Page MenuHomePhabricator

rack upgraded storage capacity in labstore100[67].eqiad.wmnet
Closed, ResolvedPublic

Description

This task will track the addtion of a single D3600 disk shelf being added to labstore1006 and labstore1007 (so the order came in with 2 shelves, one for each system.)

Due to the location of labstore systems, some other systems may require downtime or shifting within the rack to ensure the shelves are located close enough to labstore systems for use.

labstore1006 upgrade:

  • - receive in DL3600 on procurement task T193079 , name labstore1006-array2
  • - review placement of labstore1006, new shelf should be able to chain into the system off the existing shelf. The rack for this is VERY full, so this may require a bit of shuffling to make this work. Please note it can move within the same row without any software changes to the system (just switch stack)
  • - downtime and relocate any other servers as needed to ensure the new shelf fits in the rack with its labstore system
  • - rack new shelf, daisy chain off existing shelf
  • - update raid to add new shelf to array for the other external shelf
  • - boot system into OS and ensure OS can see new shelf
  • - handoff to cloud team for them to format and extend their LVM of data onto the new shelf

labstore1007 upgrade:

  • - receive in DL3600 on procurement task T193079 , name labstore1007-array2
  • - review placement of labstore1007, it is likely easier to downtime labstore1007 and its shelf, moving them to U14-19 and relocating backup1001 (new and shelves arent racked yet, up in the rack. please note backup1001 will have 2 2U shelves.
  • - downtime and relocate any other servers as needed to ensure the new shelf fits in the rack with its labstore system
  • - rack new shelf, daisy chain off existing shelf
  • - update raid to add new shelf to array for the other external shelf
  • - boot system into OS and ensure OS can see new shelf
  • - handoff to cloud team for them to format and extend their LVM of data onto the new shelf

Event Timeline

RobH triaged this task as Lowest priority.
RobH raised the priority of this task from Lowest to Medium.
RobH created this task.
RobH created this object in space Restricted Space.
RobH updated the task description. (Show Details)

@faidon Can i move flerovium higher in the rack in D2. Since the disk shelves are not here it's just the 1u server.
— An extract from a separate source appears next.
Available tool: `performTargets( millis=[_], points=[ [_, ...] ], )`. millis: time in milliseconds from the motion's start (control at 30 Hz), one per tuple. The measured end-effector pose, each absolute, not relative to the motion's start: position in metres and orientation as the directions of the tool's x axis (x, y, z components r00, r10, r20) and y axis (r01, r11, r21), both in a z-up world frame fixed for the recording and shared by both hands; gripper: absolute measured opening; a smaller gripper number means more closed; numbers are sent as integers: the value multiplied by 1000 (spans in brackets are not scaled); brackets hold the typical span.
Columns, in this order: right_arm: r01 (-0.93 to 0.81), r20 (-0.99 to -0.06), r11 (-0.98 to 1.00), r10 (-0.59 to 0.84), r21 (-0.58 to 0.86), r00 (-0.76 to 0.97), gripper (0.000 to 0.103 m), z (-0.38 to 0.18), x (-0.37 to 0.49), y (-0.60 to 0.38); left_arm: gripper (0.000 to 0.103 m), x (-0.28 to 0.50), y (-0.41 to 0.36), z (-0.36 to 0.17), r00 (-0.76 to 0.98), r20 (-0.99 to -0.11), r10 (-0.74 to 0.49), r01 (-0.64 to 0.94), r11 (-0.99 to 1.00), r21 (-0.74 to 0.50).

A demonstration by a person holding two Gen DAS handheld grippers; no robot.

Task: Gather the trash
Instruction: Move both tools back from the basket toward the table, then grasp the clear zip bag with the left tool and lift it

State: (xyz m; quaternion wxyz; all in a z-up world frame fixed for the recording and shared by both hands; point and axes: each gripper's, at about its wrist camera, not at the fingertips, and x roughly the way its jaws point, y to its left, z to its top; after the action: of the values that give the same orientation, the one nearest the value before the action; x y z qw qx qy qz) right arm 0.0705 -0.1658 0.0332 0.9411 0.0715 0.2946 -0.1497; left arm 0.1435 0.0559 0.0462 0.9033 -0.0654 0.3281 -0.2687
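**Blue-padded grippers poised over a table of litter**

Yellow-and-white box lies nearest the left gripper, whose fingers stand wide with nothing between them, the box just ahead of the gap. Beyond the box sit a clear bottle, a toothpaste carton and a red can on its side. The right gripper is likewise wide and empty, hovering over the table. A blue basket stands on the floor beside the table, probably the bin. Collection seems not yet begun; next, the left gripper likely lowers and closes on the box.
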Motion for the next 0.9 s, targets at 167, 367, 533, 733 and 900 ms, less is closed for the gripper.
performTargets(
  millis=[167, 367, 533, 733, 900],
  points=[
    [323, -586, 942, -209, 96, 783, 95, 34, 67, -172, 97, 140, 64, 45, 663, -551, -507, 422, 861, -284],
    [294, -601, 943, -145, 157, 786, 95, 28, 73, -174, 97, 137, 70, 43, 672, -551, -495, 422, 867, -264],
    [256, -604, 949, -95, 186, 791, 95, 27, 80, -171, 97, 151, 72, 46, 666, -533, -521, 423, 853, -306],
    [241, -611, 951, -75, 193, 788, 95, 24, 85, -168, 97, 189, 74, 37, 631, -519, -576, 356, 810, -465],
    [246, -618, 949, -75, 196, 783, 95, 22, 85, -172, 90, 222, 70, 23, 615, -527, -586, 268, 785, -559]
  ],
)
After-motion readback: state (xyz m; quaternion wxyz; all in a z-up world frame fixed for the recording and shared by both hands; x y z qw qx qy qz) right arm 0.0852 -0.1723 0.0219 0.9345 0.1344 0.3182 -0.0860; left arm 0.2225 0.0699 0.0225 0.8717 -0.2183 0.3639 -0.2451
This would much easier than having to move both labstore1007 and it's current array to make room for another disk shelf.

I am not sure who or if this was thought out but labstore1006 will need to have ganeti1005, contint1001 and oresdb1002 moved to make room for the additional disk shelf. The down for each will be 5mins +/-

@Cmjohnson regarding flerovium, sure, no problem, go ahead. (The others would need coordination with their respective service owners)

RobH shifted this object from the Restricted Space space to the S1 Public space.
Cmjohnson renamed this task from upgrade storage capacity in labstore100[67].eqiad.wmnet to rack upgraded storage capacity in labstore100[67].eqiad.wmnet.Jun 11 2018, 3:39 PM
Cmjohnson moved this task from Backlog to Up next on the ops-eqiad board.

i was able to relocate a few servers in d2 to make room for the new disk shelf (LS1007). For LS1006, I just removed 2 decom'd servers from u24 and 25. This is close enough to the labstore1006 so I do not need to move any other servers. They are in the racked w/asset tags.

We ran into trouble here:

  • RAID issues reported and errors, and the /srv/dumps path was changed to ro
  • Chris set shelves back to before
  • labstore1006 & 7 are in the same seeming bad state w/ /srv/dumps in ro
    • We are able to read spot checked dumps data from 1006 in toolforge
  • we decide to reboot labstore1007 and it came up in a recovery console
  • @Ariel called faidon who hopped on to help debug

Currently labstore1007 is in recovery mode with @faidon on console, and labstore1006 is yet to be rebooted.

labstore1007 has been restored to service and NFS clients and web users are pointed at it (https://gerrit.wikimedia.org/r/c/operations/puppet/+/442913)

At the console @faidon chose the option to 'repair' disks that were once marked bad. We think since these disks were not actually bad that this is essentially a no-op. The repair seems to have restored the disks to normal use. We determined that bringing labstore1007 back online and verifying data integrity was most important. Once all clients were point at labstore1007 then labstore1006 was rebooted with the same treatment. We did determine that originally the new shelves were cabled incorrectly resulting in the errors.

Remaining issues:

@Ariel is currently running fsck on labstore1006 while it is depooled.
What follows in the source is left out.